俺がするのは徹底した遅滞戦術だ。ここは海岸の端で人通りも少ないが、さすがに男三人が揉めて騒いでいれば人目に付く。
「ナメてんじゃねえぞ!」
(お前顔は無しだろぉ─────)
いくら何でも意識外から打たれたもんはどうしようもない。タイミングもよろしくないし、こりゃあ当たってしまうか。ここはスリッピングアウェーの応用で……当たった瞬間顔を同じ方向に背け、受け流す!
キノコのパンチは大振りだった事もあって姿勢も悪い。勢いを利用して、そのまま手首を引いてやればゴリラよろしく砂浜にヘッドスライディング。二体目のモニュメント完成である。
「んほおおおおおお!!!」
「うぎゃあああああ!!!」
突如、砂浜に転がっていたナンパ野郎二人が悲鳴をあげ、その尋常じゃない様子に思わず引く。奴らは股間を押さえ、顔を青くして猛烈に悶えながらその場で転げだした。
え、何?
混乱した俺を他所に、誰かが呼んでくれたのだろう筋骨隆々のマッチョライフセーバーさん達が駆けつけてくれた。とんでもねえ腕と腿の太さ。
「おい!しつこいナンパの通報があったが何をしてるんだ君たち!!」
「いや、彼らが突然股間を押さえて倒れまして……」
「股間を……?まさか……
「玉挟ガニ」
「この海岸の一部には何故か男のタマを挟んで締め上げるカニが存在していてな!」
何それ……怖………。
確かに野郎どもの股間には万力のようなハサミを持つ黒光りしたカニが取り付いていた。マッチョライフセーバーさんの話では、砂浜にある巣穴を刺激すると表に出てきて執拗に刺激した男のタマをつけ狙うらしい。怖すぎる。
「しっかりしろ!玉挟ガニはメントール系のものをぶっかければ離れる!ちょっと辛抱してくれ!」
「頼む!!何でもいいから早くやってくれええええ!!」
どこからともなく取り出されたコールドスプレー。まさかあれを股間にかけるのだろうか。地獄から助かる手段で天国に召される。大人のオスってこんな情けない声で鳴くんですね……。

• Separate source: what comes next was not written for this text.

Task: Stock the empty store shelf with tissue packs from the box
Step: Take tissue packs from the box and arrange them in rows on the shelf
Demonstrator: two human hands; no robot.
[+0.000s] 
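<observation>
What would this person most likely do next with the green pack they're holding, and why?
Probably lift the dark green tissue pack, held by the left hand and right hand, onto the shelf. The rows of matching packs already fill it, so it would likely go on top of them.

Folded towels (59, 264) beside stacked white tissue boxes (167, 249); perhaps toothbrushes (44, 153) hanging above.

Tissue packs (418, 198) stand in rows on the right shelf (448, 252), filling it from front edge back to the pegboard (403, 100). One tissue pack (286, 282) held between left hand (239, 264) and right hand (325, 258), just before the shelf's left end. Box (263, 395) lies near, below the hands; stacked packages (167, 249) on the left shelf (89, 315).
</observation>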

気づけば周囲には人だかりができており、今もマッチョライフセーバーさんによるナンパ野郎たちの股間救出劇が繰り広げられている。俺に出来る事は何もないし、機は今だ。三十六計逃げるに如かず。
「今のうちに離れるぞ」
「え、でも……」
「あいつらには適切なお仕置きが加えられてるからな」
そうでなくとも、この後あいつらは筋肉の妖精さんにシバかれるだろう。
バリキャリ女の手を取り、急いでその場を離脱した。そっと握った指先の細さに少しの動揺を覚えながら、俺たちは二人して駆け出すのだった。